_Exercise prompt_
Reproduce all of the data exactly, with no line skipped.

_Recorded information_
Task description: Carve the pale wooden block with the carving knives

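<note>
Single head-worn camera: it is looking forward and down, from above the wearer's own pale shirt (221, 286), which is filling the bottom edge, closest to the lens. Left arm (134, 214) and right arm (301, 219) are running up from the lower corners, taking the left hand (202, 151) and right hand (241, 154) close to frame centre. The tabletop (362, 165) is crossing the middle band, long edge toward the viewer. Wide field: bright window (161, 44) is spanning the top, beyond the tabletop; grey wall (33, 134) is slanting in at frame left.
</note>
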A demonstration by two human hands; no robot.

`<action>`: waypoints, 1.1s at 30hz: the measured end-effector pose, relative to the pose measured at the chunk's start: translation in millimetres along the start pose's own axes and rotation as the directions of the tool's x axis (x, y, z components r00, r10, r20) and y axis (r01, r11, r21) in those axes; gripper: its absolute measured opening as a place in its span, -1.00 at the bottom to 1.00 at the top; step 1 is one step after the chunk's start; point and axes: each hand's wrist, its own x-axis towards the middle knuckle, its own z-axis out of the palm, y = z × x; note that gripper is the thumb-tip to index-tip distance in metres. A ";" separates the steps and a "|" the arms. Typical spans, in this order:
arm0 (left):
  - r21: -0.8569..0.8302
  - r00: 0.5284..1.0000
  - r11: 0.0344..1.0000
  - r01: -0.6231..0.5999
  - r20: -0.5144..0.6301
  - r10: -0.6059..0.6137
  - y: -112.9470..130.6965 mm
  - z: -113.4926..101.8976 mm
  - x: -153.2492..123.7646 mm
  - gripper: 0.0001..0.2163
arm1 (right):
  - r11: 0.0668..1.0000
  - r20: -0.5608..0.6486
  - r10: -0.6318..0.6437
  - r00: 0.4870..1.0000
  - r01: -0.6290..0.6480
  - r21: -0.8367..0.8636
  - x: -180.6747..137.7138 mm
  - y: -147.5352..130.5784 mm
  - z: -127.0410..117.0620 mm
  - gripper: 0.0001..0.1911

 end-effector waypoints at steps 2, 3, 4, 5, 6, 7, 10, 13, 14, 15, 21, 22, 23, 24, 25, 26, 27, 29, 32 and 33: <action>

_Task answer_
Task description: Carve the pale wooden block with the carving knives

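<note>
Single head-worn camera: it is looking forward and down, from above the wearer's own pale shirt (221, 286), which is filling the bottom edge, closest to the lens. Left arm (134, 214) and right arm (301, 219) are running up from the lower corners, taking the left hand (202, 151) and right hand (241, 154) close to frame centre. The tabletop (362, 165) is crossing the middle band, long edge toward the viewer. Wide field: bright window (161, 44) is spanning the top, beyond the tabletop; grey wall (33, 134) is slanting in at frame left.
</note>
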A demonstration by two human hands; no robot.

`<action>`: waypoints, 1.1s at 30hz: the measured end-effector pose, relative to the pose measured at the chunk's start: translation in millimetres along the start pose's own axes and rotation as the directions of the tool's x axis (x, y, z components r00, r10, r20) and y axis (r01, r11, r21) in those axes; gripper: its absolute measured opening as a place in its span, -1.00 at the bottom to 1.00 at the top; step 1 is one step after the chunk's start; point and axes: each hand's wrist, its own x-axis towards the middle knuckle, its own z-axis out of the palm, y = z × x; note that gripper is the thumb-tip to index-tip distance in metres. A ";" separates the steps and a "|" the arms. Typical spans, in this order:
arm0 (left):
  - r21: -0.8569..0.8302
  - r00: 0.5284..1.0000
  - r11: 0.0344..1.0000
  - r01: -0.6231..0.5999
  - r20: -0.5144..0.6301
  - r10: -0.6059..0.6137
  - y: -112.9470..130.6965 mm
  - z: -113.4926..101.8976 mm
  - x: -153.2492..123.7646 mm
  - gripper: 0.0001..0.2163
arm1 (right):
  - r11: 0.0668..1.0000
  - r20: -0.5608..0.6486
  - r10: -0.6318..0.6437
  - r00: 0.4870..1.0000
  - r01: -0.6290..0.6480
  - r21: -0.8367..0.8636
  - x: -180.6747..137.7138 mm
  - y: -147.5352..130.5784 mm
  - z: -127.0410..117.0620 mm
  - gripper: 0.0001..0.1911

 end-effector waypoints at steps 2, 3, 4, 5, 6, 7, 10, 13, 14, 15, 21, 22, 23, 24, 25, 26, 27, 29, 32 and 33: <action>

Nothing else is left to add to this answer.